Task requirements: In the listing below, tally the lines that hold "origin" and report that number by itself.

Data section:

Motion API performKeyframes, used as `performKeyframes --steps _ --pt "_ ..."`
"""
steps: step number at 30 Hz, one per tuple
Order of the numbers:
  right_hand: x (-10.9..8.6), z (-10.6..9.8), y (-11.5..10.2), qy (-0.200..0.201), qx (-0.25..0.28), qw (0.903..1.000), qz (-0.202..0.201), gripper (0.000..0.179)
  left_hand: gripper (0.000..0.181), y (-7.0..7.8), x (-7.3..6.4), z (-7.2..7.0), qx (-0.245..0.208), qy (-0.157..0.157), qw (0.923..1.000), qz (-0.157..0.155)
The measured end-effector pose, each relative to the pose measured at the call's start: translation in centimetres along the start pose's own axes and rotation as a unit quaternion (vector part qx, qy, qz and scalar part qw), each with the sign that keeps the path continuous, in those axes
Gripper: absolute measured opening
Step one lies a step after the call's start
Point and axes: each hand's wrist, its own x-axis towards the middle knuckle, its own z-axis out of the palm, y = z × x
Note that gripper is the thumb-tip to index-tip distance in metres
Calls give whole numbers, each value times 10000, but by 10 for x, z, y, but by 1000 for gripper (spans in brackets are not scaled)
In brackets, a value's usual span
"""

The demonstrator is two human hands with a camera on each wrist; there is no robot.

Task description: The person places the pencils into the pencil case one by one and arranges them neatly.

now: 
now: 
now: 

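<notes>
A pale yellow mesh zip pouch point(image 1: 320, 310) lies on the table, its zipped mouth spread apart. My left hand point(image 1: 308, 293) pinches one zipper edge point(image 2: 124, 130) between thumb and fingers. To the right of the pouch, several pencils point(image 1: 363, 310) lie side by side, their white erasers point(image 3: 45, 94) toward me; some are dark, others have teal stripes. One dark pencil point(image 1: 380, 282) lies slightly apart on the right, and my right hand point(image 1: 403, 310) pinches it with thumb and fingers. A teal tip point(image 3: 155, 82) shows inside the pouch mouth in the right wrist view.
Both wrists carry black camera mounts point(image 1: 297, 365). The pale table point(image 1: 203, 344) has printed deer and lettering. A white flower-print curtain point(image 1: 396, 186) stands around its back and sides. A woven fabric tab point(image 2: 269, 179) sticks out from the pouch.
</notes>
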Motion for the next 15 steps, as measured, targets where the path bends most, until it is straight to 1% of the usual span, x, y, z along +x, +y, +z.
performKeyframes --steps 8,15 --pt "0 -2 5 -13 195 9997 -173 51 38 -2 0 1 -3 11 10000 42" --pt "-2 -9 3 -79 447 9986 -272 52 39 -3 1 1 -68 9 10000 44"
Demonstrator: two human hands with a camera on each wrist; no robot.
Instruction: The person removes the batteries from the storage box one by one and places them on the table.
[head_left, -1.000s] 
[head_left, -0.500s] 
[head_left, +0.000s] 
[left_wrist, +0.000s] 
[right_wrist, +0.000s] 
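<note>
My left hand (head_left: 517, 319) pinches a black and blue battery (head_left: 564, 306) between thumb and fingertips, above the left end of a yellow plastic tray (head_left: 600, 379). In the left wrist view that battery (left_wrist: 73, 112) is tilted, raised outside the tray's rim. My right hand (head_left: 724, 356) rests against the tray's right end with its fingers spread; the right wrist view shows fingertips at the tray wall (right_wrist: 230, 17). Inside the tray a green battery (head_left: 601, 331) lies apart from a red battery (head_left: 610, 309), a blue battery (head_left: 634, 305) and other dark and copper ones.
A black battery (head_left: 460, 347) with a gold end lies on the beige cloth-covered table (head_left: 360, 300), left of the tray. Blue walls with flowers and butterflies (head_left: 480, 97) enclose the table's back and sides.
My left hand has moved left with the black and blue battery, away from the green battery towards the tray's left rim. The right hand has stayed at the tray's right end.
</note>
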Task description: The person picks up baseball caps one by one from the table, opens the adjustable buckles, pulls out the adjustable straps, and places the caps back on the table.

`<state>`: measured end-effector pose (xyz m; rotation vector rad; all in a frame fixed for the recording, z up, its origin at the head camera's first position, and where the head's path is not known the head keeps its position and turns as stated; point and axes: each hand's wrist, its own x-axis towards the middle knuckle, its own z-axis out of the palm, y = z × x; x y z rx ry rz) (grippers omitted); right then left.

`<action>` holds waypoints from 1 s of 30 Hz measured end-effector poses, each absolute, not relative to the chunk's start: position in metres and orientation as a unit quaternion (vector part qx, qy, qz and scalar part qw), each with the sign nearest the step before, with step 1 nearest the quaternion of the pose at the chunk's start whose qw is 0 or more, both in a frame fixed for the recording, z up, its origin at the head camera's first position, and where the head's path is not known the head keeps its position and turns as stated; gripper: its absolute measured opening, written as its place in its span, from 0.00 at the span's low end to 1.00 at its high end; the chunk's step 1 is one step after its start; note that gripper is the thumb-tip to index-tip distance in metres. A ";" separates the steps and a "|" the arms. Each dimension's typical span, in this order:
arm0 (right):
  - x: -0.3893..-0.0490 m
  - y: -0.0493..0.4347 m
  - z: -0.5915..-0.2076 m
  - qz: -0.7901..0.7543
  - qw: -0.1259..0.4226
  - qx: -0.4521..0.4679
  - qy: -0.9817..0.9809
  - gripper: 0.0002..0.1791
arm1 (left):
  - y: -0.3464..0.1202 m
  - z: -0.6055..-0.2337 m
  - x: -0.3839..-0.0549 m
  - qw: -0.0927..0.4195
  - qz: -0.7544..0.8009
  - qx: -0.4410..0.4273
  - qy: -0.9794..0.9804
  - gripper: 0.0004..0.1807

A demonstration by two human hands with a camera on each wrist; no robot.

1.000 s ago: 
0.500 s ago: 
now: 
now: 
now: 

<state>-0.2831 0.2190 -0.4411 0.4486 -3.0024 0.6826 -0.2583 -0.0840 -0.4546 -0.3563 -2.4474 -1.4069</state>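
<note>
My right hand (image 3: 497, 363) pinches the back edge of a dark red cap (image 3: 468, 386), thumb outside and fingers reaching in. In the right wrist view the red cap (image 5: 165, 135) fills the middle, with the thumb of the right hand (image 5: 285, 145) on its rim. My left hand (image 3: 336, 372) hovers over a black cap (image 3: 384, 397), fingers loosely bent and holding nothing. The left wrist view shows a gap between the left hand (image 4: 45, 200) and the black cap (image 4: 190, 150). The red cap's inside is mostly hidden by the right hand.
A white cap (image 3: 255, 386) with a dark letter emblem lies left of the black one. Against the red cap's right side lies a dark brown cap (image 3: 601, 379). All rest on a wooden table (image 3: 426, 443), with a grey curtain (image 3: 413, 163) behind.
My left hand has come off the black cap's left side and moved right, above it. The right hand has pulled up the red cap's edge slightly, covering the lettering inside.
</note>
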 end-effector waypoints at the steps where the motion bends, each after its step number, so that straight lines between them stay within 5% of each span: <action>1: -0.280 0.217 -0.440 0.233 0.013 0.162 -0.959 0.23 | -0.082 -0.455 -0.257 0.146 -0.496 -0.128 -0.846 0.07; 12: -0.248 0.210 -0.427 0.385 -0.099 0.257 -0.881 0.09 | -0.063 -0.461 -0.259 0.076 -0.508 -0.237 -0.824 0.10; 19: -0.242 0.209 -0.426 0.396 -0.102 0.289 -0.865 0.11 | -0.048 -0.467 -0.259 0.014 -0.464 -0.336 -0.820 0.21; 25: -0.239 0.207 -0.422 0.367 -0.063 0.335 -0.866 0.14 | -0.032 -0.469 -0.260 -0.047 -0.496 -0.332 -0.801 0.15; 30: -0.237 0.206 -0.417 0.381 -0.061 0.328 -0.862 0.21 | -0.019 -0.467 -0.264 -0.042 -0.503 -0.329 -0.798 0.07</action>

Result of the exercise: 2